Dessins de tatoués et dessins d'écoliers

Ce dernier élément du monument comprenait aussi toutes les collections rassemblées par les médecins qui avaient nourri ses recherches ; ainsi en était-il des petits carnets reçus du monde entier à l'époque où le professeur travaillait sur le signalement ; il en était de même de cet ensemble de profils de bagnards datant de 1849 et offert par un collègue de Brest, de ce recueil de dessins de tatoués, probablement donné par un tatoueur lyonnais, ou encore de la cinquantaine de cahiers d'écolier que Lacassagne avait collectés dans la prison Saint-Paul auprès des détenus au cours de l'année 1902. En somme, ce monument hétéroclite se composait non des archives du médecin, mais de celles de cet autre qu'il n'avait jamais cessé de cerner et de comprendre.

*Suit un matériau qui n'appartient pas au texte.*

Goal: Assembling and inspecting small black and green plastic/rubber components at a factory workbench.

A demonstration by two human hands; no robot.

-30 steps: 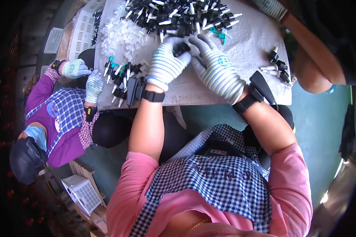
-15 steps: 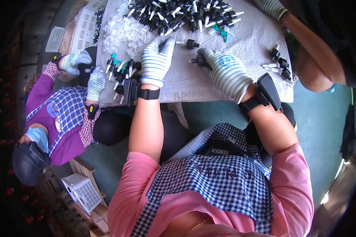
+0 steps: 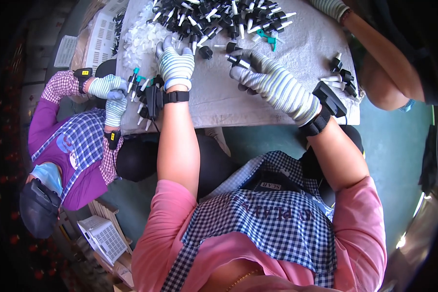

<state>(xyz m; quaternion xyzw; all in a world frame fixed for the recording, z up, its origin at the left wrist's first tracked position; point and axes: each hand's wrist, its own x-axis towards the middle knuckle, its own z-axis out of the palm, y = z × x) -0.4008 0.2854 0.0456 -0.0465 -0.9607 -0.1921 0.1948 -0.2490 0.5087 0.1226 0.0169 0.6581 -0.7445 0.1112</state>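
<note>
My left hand (image 3: 175, 63), in a striped work glove, lies on the cloth-covered table (image 3: 219, 104) with its fingers stretched toward a heap of small clear plastic pieces (image 3: 141, 36). It holds nothing that I can see. A loose black cap (image 3: 205, 52) lies just right of it. My right hand (image 3: 275, 82), gloved the same way, is curled around a black-and-white pump head (image 3: 237, 59). Beyond both hands spreads a large pile of black and white pump heads (image 3: 219, 17). Each wrist carries a black strapped device.
A person in purple with a checked apron sits at my left, their gloved hands (image 3: 109, 95) on small teal-tipped parts at the table's left edge. Another person's bare arm (image 3: 384, 56) reaches in at top right, beside several parts (image 3: 343, 75). White baskets (image 3: 100, 36) stand far left.
My hands, together at the table's middle a second ago, have drawn apart. The left slid left and up to the clear pieces; the right shifted slightly right, holding a pump head.
</note>
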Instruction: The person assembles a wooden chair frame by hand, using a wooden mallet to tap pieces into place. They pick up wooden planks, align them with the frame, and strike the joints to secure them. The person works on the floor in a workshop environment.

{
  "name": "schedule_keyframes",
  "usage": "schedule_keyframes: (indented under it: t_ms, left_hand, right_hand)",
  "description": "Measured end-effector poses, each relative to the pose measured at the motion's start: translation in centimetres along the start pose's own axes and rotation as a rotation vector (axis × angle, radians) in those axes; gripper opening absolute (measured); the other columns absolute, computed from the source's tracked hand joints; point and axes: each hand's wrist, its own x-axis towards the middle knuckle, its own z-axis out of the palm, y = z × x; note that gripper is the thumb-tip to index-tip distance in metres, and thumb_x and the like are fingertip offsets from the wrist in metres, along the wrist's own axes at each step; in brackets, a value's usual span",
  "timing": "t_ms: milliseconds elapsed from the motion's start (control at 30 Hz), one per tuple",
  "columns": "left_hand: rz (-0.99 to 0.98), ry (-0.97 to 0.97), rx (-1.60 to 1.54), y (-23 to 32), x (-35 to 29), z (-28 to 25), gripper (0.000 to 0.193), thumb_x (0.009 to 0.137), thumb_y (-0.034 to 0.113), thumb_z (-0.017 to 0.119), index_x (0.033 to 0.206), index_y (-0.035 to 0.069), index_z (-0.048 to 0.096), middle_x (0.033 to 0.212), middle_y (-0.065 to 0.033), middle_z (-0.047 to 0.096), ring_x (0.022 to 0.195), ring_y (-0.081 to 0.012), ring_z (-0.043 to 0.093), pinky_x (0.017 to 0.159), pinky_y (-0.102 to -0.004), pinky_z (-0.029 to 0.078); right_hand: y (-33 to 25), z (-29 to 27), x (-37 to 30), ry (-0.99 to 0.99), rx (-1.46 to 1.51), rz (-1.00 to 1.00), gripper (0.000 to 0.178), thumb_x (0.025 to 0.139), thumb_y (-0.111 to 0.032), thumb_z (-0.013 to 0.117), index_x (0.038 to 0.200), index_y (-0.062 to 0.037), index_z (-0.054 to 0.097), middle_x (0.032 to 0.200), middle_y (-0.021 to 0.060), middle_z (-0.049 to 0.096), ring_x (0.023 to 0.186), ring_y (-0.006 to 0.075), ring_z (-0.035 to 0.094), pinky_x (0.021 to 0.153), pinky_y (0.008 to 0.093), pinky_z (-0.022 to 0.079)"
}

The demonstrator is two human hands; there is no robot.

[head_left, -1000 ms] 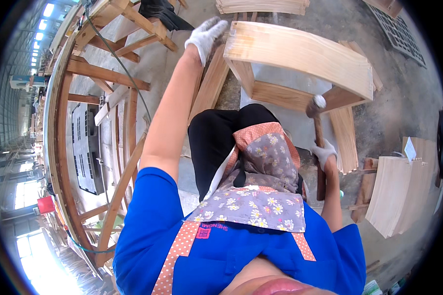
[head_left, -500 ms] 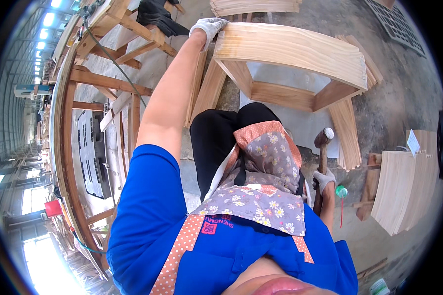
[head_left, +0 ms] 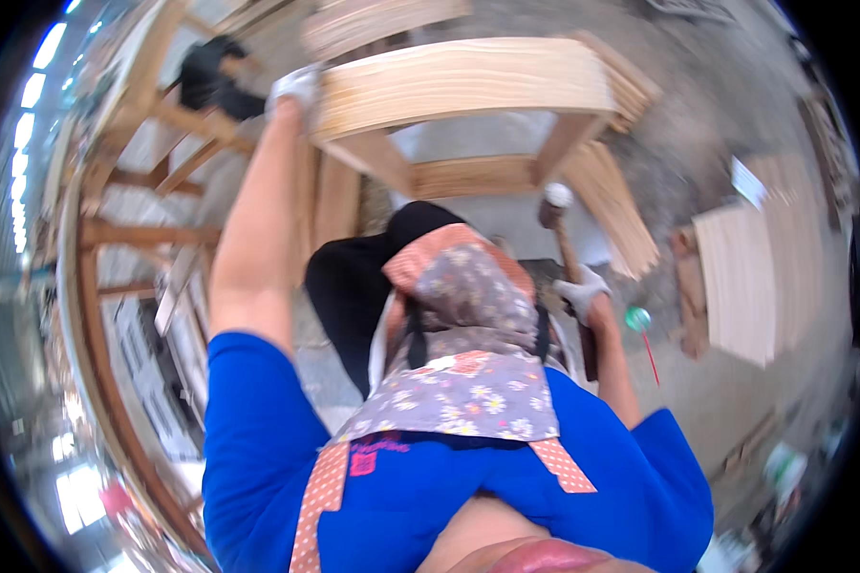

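Observation:
A pale rectangular wooden frame (head_left: pixel 468 84), made of four boards like an open box, stands on edge in front of my knees. At its far left corner my left hand (head_left: pixel 296 88), in a light work glove, is closed on the end of the top board; motion blur softens the fingers. My right hand (head_left: pixel 583 291), gloved too, wraps around the wooden handle of a hammer (head_left: pixel 556 202). The hammer's head points up and away from me, below the frame's right end and apart from it. The lower handle runs back along my right forearm.
Fanned boards (head_left: pixel 612 210) lie under and beside the frame's right side. Further right is a stack of pale boards (head_left: pixel 736 282), with a green round object (head_left: pixel 637 318) nearer me. A wooden rack (head_left: pixel 143 234) stands at left. More boards (head_left: pixel 382 27) lie beyond the frame.
The whole view has swung, so frame, hands and boards sit further left in the picture. My left hand stays at the frame's corner, and my right hand keeps hold of the hammer.

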Motion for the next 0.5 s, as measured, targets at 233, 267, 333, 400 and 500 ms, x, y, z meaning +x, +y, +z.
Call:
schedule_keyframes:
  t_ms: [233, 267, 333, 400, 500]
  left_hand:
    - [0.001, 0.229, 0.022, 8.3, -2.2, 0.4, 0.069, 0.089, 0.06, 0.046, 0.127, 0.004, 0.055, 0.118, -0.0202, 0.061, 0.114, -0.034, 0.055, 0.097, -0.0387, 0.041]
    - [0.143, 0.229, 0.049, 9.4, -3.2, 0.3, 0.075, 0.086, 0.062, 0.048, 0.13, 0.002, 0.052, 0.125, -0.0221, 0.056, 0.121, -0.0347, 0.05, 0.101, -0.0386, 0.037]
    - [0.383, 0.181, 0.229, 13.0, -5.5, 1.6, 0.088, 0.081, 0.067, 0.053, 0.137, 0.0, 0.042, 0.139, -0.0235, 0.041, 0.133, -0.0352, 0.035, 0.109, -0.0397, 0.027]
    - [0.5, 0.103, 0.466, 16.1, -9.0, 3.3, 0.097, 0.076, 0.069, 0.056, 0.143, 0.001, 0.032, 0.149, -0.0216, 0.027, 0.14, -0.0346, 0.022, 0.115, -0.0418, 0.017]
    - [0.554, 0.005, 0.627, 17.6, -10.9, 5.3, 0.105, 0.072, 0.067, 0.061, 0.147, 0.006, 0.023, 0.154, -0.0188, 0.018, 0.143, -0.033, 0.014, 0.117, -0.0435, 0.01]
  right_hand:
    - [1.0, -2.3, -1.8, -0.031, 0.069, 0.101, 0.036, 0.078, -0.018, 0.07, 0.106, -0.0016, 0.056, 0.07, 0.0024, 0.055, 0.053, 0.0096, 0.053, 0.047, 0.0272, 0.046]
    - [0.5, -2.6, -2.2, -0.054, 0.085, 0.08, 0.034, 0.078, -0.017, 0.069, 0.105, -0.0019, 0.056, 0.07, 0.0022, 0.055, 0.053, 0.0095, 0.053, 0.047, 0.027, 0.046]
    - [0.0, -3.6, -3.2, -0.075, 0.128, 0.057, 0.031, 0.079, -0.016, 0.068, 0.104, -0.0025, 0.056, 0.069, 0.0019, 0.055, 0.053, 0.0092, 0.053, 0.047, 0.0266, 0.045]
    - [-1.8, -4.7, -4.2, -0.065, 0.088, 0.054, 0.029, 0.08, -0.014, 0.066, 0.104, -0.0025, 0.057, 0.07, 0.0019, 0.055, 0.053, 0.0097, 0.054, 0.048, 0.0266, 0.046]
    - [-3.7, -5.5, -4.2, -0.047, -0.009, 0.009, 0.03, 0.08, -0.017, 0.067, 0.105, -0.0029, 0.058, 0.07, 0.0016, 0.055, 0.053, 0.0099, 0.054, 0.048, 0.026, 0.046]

Couverture du troisième cahier du prisonnier Emille Flandrin, imprimeur en soierie à Lyon (BM Lyon, MS 5286 à 5288).

Ainsi, le Fonds Lacassagne, puisque c'était le nom que l'on avait donné dès 1921 à ce monument, n'était pas un monument dédié à un homme, ni même à un savoir, mais à un monde, celui né de la rencontre entre le médecin et le criminel à la fin du XIXe siècle. Lacassagne avait voulu que de ce monde on gardât une trace, pensant sans doute, non sans raison, que le souvenir de sa personne et de son oeuvre tomberait bien vite dans l'oubli. En édifiant cet étrange monument de papier, il croyait que l'immense entreprise de compréhension du phénomène criminel qu'il avait menée avec ses collègues pourrait survivre à sa propre disparition. Sur ce point, Lacassagne avait vu juste.